Simple black and white signs led mourners to ‘The Clarke Family Funeral” in Mansfield. And they were, as in life, tragically united in death as a beautiful four-member family, with no mention of their familiar killer.

In the funeral service, Hannah’s younger brother, Nat, spoke of growing up as playful siblings. They drifted apart, for reasons Nat has only recently come to fully understand, before bonding again for what ended up being Hannah’s last six months. Their time reunited would include a trip to Sea World with their kids; when he, one of the adults, still greeted his sister with a “wet willy” finger in the ear, and she couldn’t help but farewell him with playful mockery, before they all said “I love you” and left.

“I wouldn’t want it any other way, I only wish there was more time,” Nat said today.

“I’m so sorry I couldn’t protect you Hannah, Aaliyah, Laianah and Trey. We love and miss you all so much.”

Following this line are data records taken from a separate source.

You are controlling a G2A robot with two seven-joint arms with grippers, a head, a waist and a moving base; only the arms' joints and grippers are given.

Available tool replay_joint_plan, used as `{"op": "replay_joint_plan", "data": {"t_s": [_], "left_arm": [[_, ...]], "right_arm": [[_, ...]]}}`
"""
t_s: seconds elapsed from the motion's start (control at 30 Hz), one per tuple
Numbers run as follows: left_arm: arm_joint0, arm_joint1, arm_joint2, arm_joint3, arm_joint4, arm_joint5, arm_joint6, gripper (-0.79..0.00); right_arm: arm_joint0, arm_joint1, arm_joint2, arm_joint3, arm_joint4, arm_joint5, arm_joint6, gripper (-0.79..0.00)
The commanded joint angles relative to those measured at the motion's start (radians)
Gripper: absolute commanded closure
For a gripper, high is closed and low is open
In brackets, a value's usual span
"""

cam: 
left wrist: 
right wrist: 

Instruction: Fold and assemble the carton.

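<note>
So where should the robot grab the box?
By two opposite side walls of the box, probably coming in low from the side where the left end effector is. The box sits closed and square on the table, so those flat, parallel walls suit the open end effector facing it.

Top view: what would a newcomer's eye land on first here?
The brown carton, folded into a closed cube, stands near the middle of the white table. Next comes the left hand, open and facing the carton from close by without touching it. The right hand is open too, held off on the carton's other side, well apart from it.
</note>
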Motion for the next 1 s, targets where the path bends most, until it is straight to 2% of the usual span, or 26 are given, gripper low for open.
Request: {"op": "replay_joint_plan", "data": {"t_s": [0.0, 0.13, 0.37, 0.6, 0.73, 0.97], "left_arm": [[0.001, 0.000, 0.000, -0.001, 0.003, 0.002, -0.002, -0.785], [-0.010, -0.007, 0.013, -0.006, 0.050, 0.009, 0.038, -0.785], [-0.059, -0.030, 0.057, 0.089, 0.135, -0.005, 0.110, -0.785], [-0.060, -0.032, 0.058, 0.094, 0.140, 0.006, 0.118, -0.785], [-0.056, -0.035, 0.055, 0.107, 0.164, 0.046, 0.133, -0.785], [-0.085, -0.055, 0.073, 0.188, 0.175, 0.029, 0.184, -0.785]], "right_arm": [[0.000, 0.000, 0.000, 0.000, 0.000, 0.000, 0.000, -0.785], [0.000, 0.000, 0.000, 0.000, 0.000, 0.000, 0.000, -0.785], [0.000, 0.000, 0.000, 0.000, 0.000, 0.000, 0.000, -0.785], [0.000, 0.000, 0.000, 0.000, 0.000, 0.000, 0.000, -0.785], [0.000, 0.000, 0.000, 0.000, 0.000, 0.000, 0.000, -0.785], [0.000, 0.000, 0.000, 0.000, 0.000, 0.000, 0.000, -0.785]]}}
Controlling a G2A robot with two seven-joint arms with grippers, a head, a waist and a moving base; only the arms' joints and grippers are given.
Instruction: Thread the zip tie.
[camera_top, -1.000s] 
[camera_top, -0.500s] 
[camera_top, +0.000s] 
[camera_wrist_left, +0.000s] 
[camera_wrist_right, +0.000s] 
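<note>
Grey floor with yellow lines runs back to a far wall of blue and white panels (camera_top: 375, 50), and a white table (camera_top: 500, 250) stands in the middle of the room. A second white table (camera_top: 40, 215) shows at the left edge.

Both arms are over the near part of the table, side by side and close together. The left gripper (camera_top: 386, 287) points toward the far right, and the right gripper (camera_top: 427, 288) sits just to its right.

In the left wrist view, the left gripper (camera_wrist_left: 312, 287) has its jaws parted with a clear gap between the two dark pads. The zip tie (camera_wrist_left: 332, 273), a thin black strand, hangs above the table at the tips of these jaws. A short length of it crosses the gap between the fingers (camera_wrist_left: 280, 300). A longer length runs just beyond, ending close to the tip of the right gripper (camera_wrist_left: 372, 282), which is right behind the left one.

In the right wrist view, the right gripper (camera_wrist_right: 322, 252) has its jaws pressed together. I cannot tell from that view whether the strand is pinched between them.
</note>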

Hannah’s friend Nikki Brooks remembered a woman who was “kind and selfless, fierce but so funny – and fitter than anyone”. She and another friend, Lou Farmer, marvelled at how Hannah encouraged her children to embrace life. For Lou, their tragic deaths came with the knowledge that Hannah was “up there with your babies, all together again, dancing up a storm”.

Police and emergency services officers, the Prime Minister, the Premier and the Lord Mayor were among those attending the service, where some dressed in pink to draw attention to the scourge of domestic violence, while others mourned in customary black or full uniform. Hannah and her children were all around, in memories, in the stories, and in the photos displayed on-screen, where they appeared full of love and life. Ultimately, their casket had to be carried from the church, and left in a single hearse, as rain poured down outside.

Mourners left the church with colourful bookmarks, featuring one of Hannah’s final social media posts: “I am a strong woman. I don’t sit around feeling sorry for myself, nor will I ever let anyone mistreat me again. I don’t respond to people who dictate to me, or to try and bring me down. I am a survivor and not a victim. I am in control of my life and there is nothing that I can’t achieve. My girls will grow up strong women, who understand their worth.”

On the night after Hannah and her children were murdered, an electrical storm fractured the Brisbane skyline, as Brisbane struggled to reconcile its emotions and the tragic events of the day. Today, there was only the rain, and the tears of those who knew them or came to know what they had been through.